> **WORK ORDER**
Please give back word for word the lines of the material below between the line containing "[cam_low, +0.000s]" and the line containing "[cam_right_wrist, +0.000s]", inclusive.

> **INPUT**
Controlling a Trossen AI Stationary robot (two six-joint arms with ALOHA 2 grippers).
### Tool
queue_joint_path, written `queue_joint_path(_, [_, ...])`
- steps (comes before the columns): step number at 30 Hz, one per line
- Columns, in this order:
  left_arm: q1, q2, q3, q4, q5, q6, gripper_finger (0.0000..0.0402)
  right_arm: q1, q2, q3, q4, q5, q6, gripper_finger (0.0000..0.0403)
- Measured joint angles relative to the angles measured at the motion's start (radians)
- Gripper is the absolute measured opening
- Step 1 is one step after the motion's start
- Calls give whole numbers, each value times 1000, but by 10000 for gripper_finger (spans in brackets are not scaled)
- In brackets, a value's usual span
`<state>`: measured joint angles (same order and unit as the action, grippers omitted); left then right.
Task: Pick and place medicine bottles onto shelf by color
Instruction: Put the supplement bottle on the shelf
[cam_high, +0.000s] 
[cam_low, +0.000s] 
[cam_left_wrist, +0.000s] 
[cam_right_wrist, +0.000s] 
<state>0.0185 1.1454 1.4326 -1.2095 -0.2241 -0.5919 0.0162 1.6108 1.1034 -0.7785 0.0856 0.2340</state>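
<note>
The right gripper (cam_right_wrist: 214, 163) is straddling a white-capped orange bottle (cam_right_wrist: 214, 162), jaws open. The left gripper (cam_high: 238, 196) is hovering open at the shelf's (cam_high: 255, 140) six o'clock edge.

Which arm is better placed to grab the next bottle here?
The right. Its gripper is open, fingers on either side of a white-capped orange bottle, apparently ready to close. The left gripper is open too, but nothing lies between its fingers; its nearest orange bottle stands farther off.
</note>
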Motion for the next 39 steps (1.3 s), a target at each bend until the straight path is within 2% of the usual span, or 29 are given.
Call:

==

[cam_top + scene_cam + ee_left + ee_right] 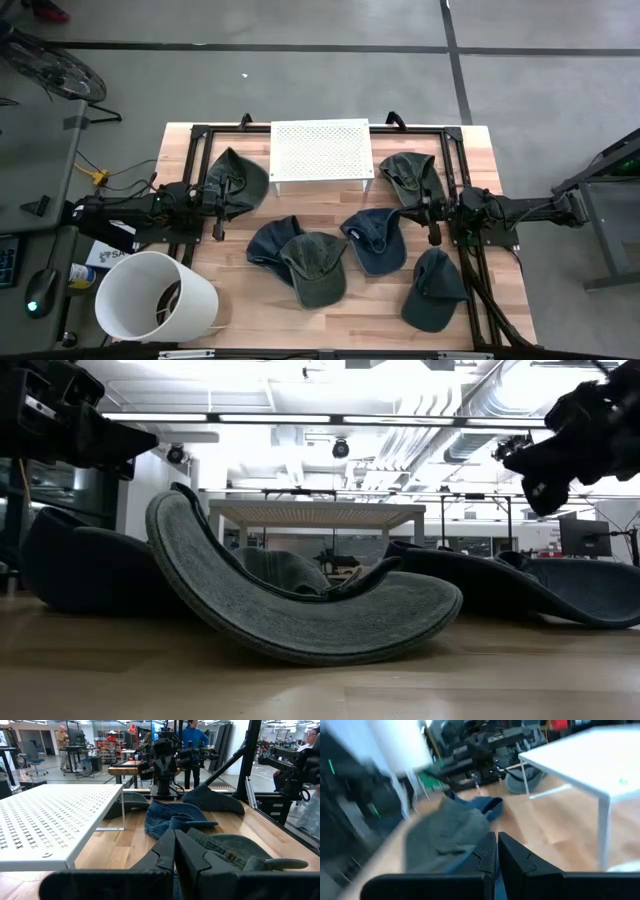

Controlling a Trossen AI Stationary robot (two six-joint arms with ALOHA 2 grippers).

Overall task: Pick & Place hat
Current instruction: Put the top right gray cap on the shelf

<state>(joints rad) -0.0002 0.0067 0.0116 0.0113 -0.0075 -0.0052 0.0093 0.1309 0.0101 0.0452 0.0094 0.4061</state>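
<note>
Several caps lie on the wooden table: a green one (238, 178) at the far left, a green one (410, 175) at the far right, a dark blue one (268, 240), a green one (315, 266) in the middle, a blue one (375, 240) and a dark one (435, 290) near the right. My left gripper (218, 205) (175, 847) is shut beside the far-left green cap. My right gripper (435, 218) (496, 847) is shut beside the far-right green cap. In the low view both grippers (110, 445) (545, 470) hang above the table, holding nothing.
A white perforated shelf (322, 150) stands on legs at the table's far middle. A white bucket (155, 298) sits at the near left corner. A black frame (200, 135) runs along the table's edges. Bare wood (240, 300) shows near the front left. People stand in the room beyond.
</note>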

> **WRITTEN RESPONSE**
[cam_low, +0.000s] 
[cam_left_wrist, +0.000s] 
[cam_right_wrist, +0.000s] 

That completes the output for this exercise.